Published by Anonymous (not verified) on Mon, 27/08/2018 - 6:33am in



Economists have suggested several competing theories to explain the phenomenon of the declining wage share, as it has been falling globally for several decades. In the case of the US, two specific factors can explain a significant part of the decline:  The increase in economy-wide depreciation and the rise of imputed rents as a share of total GDP.

A number of economic studies in recent years have documented the declining wage share in many countries around the world. The wage share is the part of GDP that can be attributed to labor income (wages) and is usually assumed to fluctuate around 60% while most of the remaining part of GDP is accounted for by capital income, such as rents from housing, income from Intellectual Property Products, capital gains and stock dividends, etc.

The chart below shows that the US wage share has fallen from almost 58% two decades ago to just 53% as of today, a decline of about 5 percentage points. This phenomenon is concerning insofar as the majority of the population derives most of their income from wages whereas capital income only accounts for a small share for most people. The reason is, of course, that capital ownership tends to be highly concentrated: About 75% of the US total wealth being owned by the top 10%. While home ownership tends to be much more dispersed, it can actually vary quite significantly from country to country. In the US, the home ownership rate exceeds 60%, but it is significantly below what it was before the financial crisis when it almost hit 70%.



There are several competing (but not mutually exclusive) hypothesis that have been put forward to explain the trend of the falling wage share. Some authors have focused on the decline of the bargaining power of labor, either as a result of eroding labor unions, or the result of globalization as a number of low-wage countries like China entered the global economy during the late 1980s.

Alternatively, some papers have suggested that monopoly power in many industries has increased, thus putting downward pressure on the wage share as markups are rising. Finally, some post-keynesian economists have emphasized increasing financialization as a possible cause.

In what follows, I will focus on yet another explanation that might explain part of the downward trend of the gross wage share. While GDP is usually defined as the sum of all the income streams in the economy, there are several categories that national statistics offices include in the GDP calculation, but technically there is no income stream flowing at all. There are two items that stand out in particular because they are quantitatively the most important: Depreciation of capital and imputed rents.   

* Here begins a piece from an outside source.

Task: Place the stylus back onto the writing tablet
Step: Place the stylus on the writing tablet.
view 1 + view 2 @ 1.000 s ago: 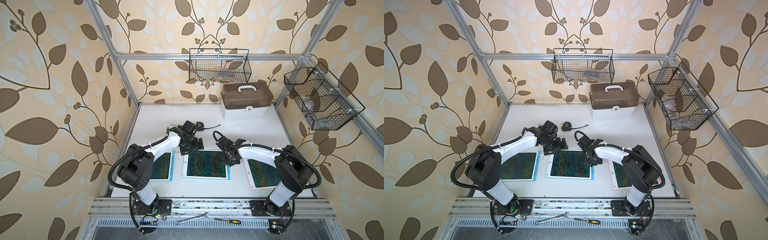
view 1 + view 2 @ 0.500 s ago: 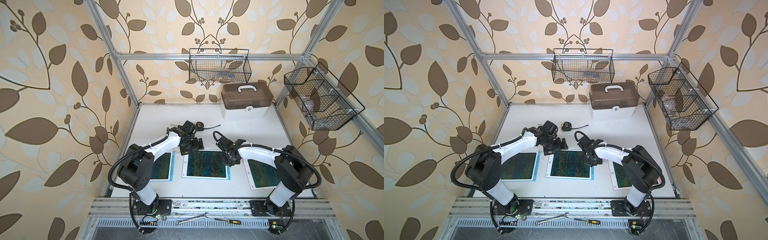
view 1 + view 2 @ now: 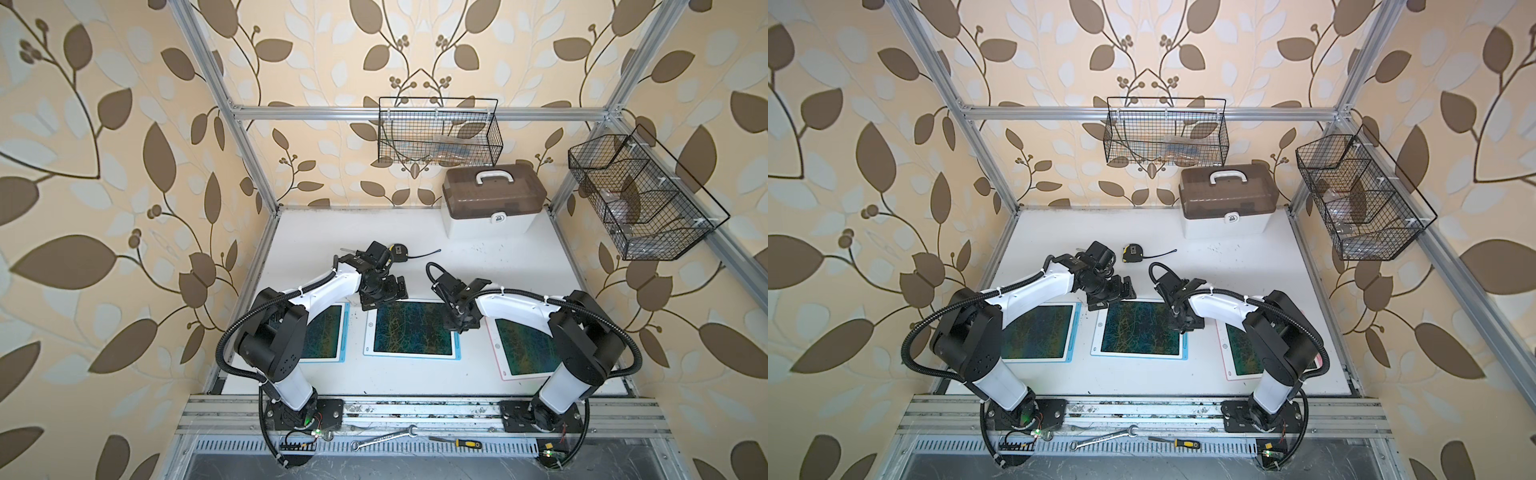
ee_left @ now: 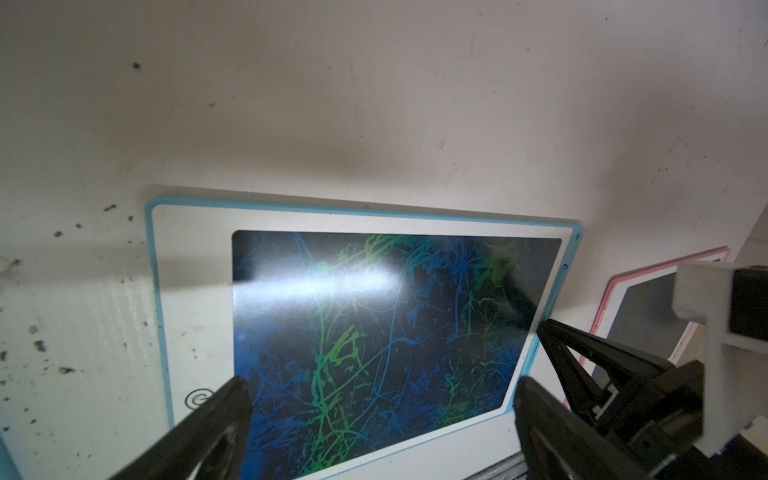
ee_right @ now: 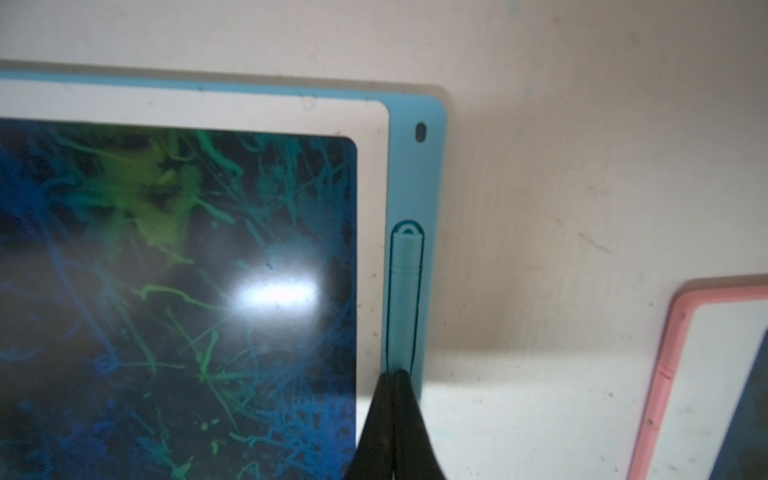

Depreciation of physical assets is included in the GDP calculation because it is counted as a cost of production to firms. From an accounting point of view, depreciation is the allocation of cost of an asset over its useful lifespan. Since depreciation expenses can be offset against a firm’s taxable profits, firms might actually have an incentive to overstate annual depreciation expenses.

US tax law allows firms to depreciate all kinds of assets that are used in the production process, ranging from nonresidential structures to all kinds of industrial equipment, and even Intellectual Property Products (IPP). Over the last few years depreciation as a share of GDP has increased mostly as a result of two factors.

First, more and more companies increasingly rely on modern technologies that tend to depreciate at a fairly rapid pace. Equipment like computers, smartphones, software, etc. tend to become obsolete within just a couple of years: According to the BEA, each of these items has a lifespan of only two to three years when it must be replaced. Compare this with other industrial equipment, which has an average lifespan of half a decade at least, with non-residential structures easily approaching a lifespan of two decades.

Second, US corporations have produced an increasing amount of intangible products in recent decades (IPP). This could be a patent, for example, which is basically a monopoly right granted by the government for a specified time period, usually 20 years in the US. As companies can depreciate all cost expenses of their patent over its useful or legal life, companies might also have an incentive to overstate their expenses because they can be offset against their tax liabilities. As the share of intangible assets has increased significantly over the last few years, so have depreciation expenses caused by the production of IPP.

The chart below shows that depreciation as a share of GDP has increased from about 6% in the postwar period to almost 13% as of today and this significant rise can account to some extent for the decline in the gross wage share. Most of the increase in depreciation can be explained by the rise of modern technologies, which tend to have a significantly lower lifespan and thus become obsolete much more quickly, as well as the increasing importance of IPP in today’s economy.



The second large item that might have put downward pressure on the wage share is the increase in the rent share of GDP. In the case of the US, it is mostly imputed rents, the rent-equivalent a house owner would pay to himself in rent, that have risen significantly.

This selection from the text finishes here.